September 25, 2013 by Kayley Leave a Comment

I love making this tart in the summertime, when the tomatoes start to become ripely flavored and deep red. I like to leave the edges of the phyllo raw and flaky for that nice, rustic look. Try making this for a light dinner on a hot summer night. It’s great served with a salad of fresh baby greens and balsamic dressing. I made this last night and my husband ate half the pan!
*Note that this recipe does not need a lot of salt. The pesto and the salty feta will add enough flavor on their own.

Ingredients: Serves 6-8

  • 1 roll Phyllo Dough
  • 1/4 c. Olive Oil(more if needed)
  • 1/4 c. Italian Seasoned Bread Crumbs
  • 1/4 c. Pesto(Costco has a great one for cheap! Just keep the extra in your freezer.)
  • 1 c. Feta Cheese
  • 6 small/medium tomatoes(vine-ripened work great for this dish), cut into 5-6 slices per tomato
  • 2 Chicken breasts, cooked(season w/ salt and pepper!) and cut into 1/2″ cubes
  • Kosher salt and Pepper to taste

Preheat the oven to 350 degrees. Begin by lightly greasing a cookie sheet. Lay three sheets of Phyllo dough overlapping across the sheet so that the entire sheet is covered.
With a basting brush, lightly brush the olive oil over the surface of the phyllo, ensuring that all but the edges of the dough are covered.
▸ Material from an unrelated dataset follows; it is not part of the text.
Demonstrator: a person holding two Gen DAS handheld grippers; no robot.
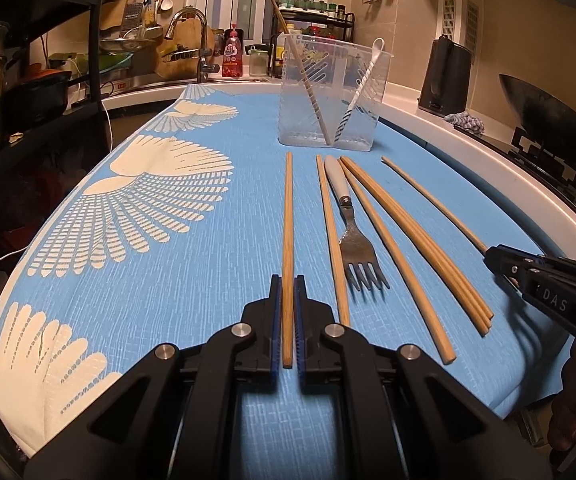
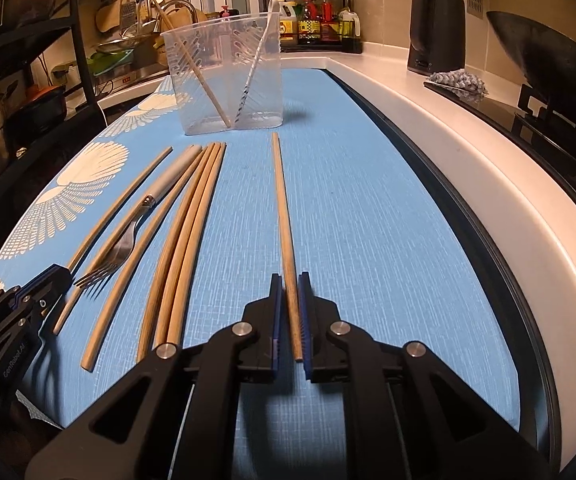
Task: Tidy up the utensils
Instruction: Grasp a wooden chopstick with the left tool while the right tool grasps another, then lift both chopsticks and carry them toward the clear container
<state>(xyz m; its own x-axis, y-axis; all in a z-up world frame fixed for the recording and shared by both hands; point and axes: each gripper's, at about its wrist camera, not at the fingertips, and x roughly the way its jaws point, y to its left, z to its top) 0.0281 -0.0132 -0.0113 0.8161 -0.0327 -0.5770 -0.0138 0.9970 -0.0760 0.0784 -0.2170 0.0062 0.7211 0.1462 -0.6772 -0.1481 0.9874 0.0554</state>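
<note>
utensils lie in a loose row on a blue cloth over the tabletop (image 1: pixel 215 288), just in front of a clear plastic holder (image 1: pixel 334 92). the holder, the landmark here, already has one chopstick and a white spoon (image 1: pixel 362 84) leaning inside it. in front of the holder lie a grey-handled fork (image 1: pixel 354 236) and several wooden chopsticks.

the left tool (image 1: pixel 288 312) is clenched on the leftmost chopstick (image 1: pixel 288 216), which points toward the holder's left front corner. the right tool (image 2: pixel 290 312) is clenched on the rightmost chopstick (image 2: pixel 281 208), which lies apart from the others and points toward the holder's right front corner. each grip sits near the end farthest from the holder, so most of each stick juts forward unsupported.

to do this step well, a judgement: lift both sticks level and clear of the cloth, keep the grip firm so the long free end does not pivot, carry them over the holder's rim, then tip the far ends down into the chopstick side before letting go. a thin round stick may roll in the pads.
</note>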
Sprinkle about 1 1/2 T. of the breadcrumbs over the oil covered phyllo dough, evenly covering the surface. Repeat the last three steps(phyllo layer, oil layer, breadcrumb layer) until all the phyllo is used up.

Place the pesto onto the phyllo dough and use a basting brush to spread it out evenly.

Sprinkle half of the feta cheese evenly across the surface of the pesto covered phyllo dough
Lay the tomato slices evenly across the top of the tart, covering all surfaces.

Sprinkle the remaining feta and the diced chicken evenly atop the tomatoes.
Bake the tart for 25-30 minutes, or until the edges of the crust are golden brown and flaky and the phyllo on the bottom of the tart is crisp. Cut into squares using a pizza cutter and serve.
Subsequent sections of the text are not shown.